OWNER Chief information officer (CIO)

EFFECTIVE DATE Immediately

REVIEW FREQUENCY At least annually

INTRODUCTION

Purpose for Policy

The purpose of this policy is to set out principles for ensuring that Company LLC’s logging and monitoring
process for production and infrastructure support servers and applications reduces the risk that system
issues will go undetected.

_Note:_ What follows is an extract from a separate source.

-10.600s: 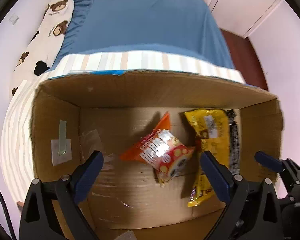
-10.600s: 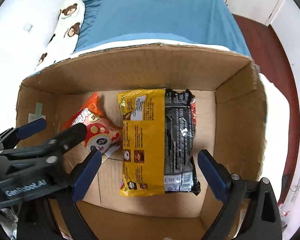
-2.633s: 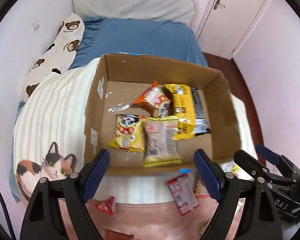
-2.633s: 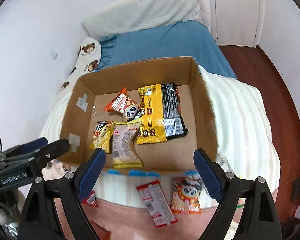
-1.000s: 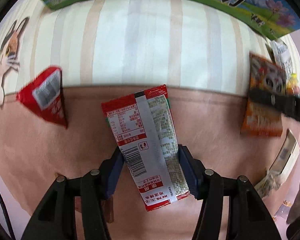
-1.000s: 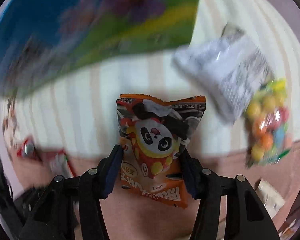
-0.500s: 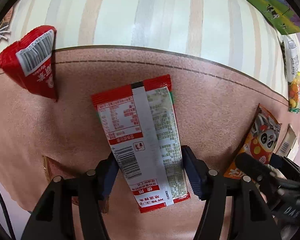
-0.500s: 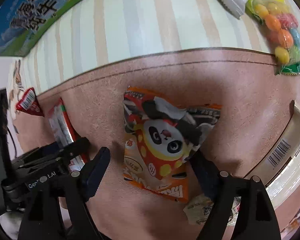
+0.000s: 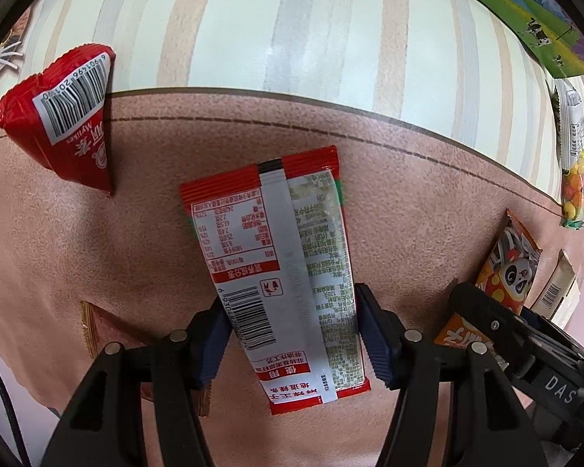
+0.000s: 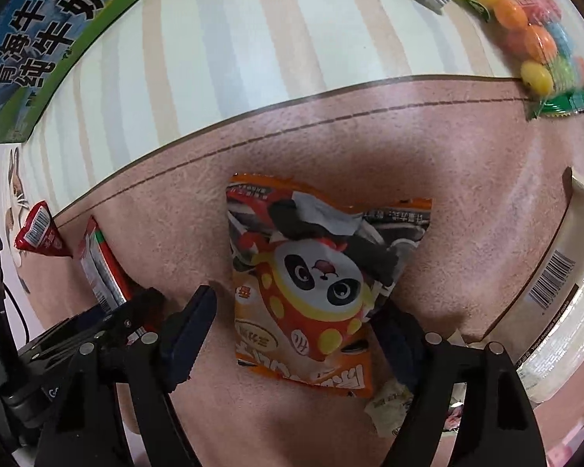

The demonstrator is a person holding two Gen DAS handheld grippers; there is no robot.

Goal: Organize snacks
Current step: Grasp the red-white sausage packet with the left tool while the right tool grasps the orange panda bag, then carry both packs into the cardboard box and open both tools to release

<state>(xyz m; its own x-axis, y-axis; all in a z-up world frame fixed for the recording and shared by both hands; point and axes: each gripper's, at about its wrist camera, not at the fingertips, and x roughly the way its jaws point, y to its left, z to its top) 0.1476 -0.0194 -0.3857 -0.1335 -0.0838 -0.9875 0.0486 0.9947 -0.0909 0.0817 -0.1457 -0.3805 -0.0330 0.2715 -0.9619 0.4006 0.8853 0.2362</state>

It also establishes how to ensure disciplinary actions are taken against those
who violate this policy.

Scope of Policy
This policy applies to:
a) All employees, contractors, consultants, temporary staff, interns, visitors, and other workers at
Company LLC, including all personnel affiliated with third parties
b) All Company LLC locations where IT resources are located or used
c) All Company LLC IT resources
d) Any information not specifically identified as the property of other parties that is transmitted or
stored on Company LLC IT resources (including email, text and chat messages, and files)
e) All devices connected to a Company LLC network or used to access Company LLC IT resources
f) Third-party environments where company/customer data is hosted (e.g., Amazon Web Services
[AWS]/Azure or software as a service [SaaS] platforms)

Exceptions
Any exceptions to this policy require submission and approval of appropriate documentation in
accordance with the established policy exception process “xxxxx.” Exceptions deemed high risk will be
escalated to and reviewed by the “xxxxx Risk Forum” and recorded in the risk register.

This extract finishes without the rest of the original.